I have noticed that if we bring up a lot of information with many details, people might get upset. Let's keep in mind that they might not be in the mood or that they might not want to spend so much time in that conversation. Also, they might consider us some kind of organization member trying to lecture them.
In similar cases, I have decided to try to focus only on one case of animal exploitation, and not to bombard people with too much information. I wish I had the time to talk about furs, animal milk, eggs, meat, fish, honey, hens, experiments on animals, pâté, palm oil, leather clothes, zoos, shows with animals, etc. However, this is all too much information and will probably wear the others out.
Let's not hurry. Let's be realistic and accept the fact that when someone is informed about the exploitation of animals for the first time, it is enough if he is just troubled. He doesn't have to embrace the vegan way of life, and certainly not at that very moment.
5. We avoid using "labels"
We should avoid designating and, by extension, "labeling" the others (and ourselves).
As far as we are concerned, we should clarify that choosing this particular way of life is purely a personal and conscious choice, as we do not want to be a part of the exploitation of animals. To label ourselves as "vegans" gives the opportunity to the people we talk to, to charge us with everything that has been falsely reproduced. Such as that "a vegan couple adopted a broccoli", in order to contradict us real quick. That way they make us seem like crazy so they can get over with us.
If anything, precisely news like these is what is mostly widespread about vegans. So let's avoid using the word "vegan" to facilitate the flow of the discussion and not having to talk about whether everything that is reproduced about vegans is true or not.
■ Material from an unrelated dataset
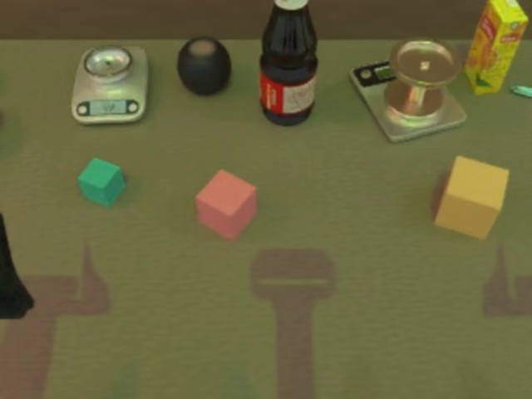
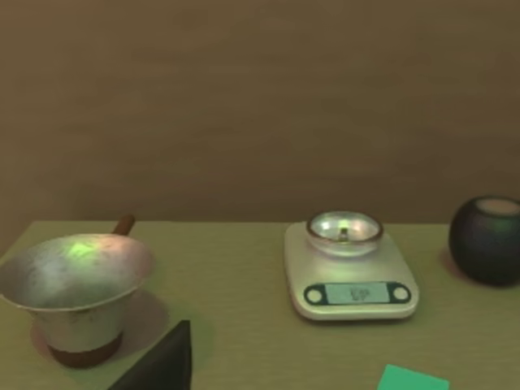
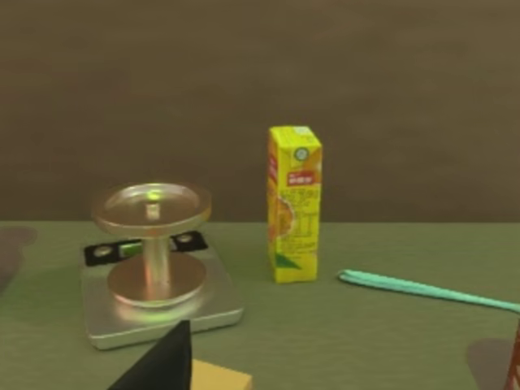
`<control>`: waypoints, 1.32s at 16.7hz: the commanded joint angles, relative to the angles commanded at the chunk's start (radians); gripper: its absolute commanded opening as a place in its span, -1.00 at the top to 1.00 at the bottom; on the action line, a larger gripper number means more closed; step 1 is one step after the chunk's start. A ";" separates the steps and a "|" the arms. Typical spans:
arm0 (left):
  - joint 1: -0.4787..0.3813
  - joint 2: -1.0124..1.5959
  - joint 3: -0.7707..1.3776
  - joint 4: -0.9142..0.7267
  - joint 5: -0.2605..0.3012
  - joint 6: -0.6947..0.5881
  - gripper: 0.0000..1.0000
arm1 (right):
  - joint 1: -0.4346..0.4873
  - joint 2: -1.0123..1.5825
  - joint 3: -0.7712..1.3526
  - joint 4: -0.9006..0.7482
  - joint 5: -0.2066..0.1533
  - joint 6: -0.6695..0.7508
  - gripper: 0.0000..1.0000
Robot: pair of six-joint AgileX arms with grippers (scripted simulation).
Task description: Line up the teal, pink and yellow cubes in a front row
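Note:
Three cubes stand apart on the olive table. The small teal cube (image 1: 101,181) is at the left, the pink cube (image 1: 226,204) left of centre, and the large yellow cube (image 1: 472,197) at the right. My left arm (image 1: 10,283) shows only as a dark shape at the table's left edge, in front of and left of the teal cube. The left wrist view shows a dark part of my left gripper (image 2: 162,370), apart from the teal cube (image 2: 413,379). My right arm is outside the top view. A dark part of my right gripper (image 3: 162,364) shows beside the yellow cube (image 3: 221,377).
Along the back stand a kitchen scale (image 1: 109,83), a black sphere (image 1: 204,65), a dark bottle (image 1: 288,66), a metal spool on a second scale (image 1: 420,87) and a yellow juice carton (image 1: 495,43). A metal bowl (image 2: 77,284) sits far left.

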 joint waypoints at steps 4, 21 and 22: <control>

We should also avoid characterizing the others. As well as accusing them, or even scaring them with the possible risks for their health, due to the consumption of animal products. Expressions like "murderer", "remorseless," but also more indirect ones, such as "eventually you will understand" and "your arteries will be blocked," will simply make them focus on their "defend". As a result, they will ignore everything regarding the exploitation of animals.
6. We listen to the others carefully
Listening to others' opinions carefully is not just polite but also helps and benefits the conversation.
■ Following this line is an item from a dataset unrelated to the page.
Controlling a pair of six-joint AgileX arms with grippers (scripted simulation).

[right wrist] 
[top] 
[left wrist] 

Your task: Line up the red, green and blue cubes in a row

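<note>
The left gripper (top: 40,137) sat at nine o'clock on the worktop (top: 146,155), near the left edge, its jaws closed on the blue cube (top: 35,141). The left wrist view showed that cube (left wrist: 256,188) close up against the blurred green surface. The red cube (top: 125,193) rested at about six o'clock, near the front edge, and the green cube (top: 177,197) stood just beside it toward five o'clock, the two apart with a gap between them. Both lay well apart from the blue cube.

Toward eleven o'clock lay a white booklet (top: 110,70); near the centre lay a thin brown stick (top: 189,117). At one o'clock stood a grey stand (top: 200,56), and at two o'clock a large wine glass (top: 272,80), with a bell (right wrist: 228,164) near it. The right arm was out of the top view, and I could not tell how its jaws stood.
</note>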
If we truly want to communicate, we must be the first to be really open to new ideas. After all, this is what we ask from the people we talk to. This is the only way for us to learn something new, as well. If we begin a conversation knowing the only truth, this no longer a conversation, but a lecture. If we perceive the conversation as a co-quest, that is, that we are on a quest together, I believe it will benefit both of us a lot.
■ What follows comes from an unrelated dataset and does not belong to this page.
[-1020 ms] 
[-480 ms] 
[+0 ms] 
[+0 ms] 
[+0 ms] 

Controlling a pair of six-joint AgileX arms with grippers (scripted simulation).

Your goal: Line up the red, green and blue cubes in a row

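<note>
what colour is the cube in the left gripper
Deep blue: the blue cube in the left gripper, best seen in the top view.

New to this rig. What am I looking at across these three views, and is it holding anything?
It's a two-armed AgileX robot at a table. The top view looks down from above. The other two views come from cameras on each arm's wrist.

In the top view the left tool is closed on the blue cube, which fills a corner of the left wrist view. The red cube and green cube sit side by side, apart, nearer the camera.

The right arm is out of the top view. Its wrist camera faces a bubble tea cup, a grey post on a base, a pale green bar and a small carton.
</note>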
Let's not forget that most of us were once in a similar position to theirs. Let's think about the way we would wish someone had talked to our then-self and let's do the same. Gratitude and respect can only have positive results.
It is very likely they are unaware of the extent of exploitation and abuse of animals by humans. It's reasonable for them to have questions, not to believe everything we say or even believe that animals are not being abused. Let's listen carefully. Perhaps the conversation would take a turn we did not expect. Maybe we can learn something new. Perhaps they also learn something they did not know.
Let's stay close to the people we love
Let us transfer the relevant information around us, and let us keep in mind that even if they decide to change their habits, each will follow his own pace. Let's spread the things we learned to the people around us, keeping in mind that, even if they decide to change their habits, each one will do it at their own pace. Taking all these into consideration, I hope we can still have fun over dinner with our friends and family and have beneficial conversations.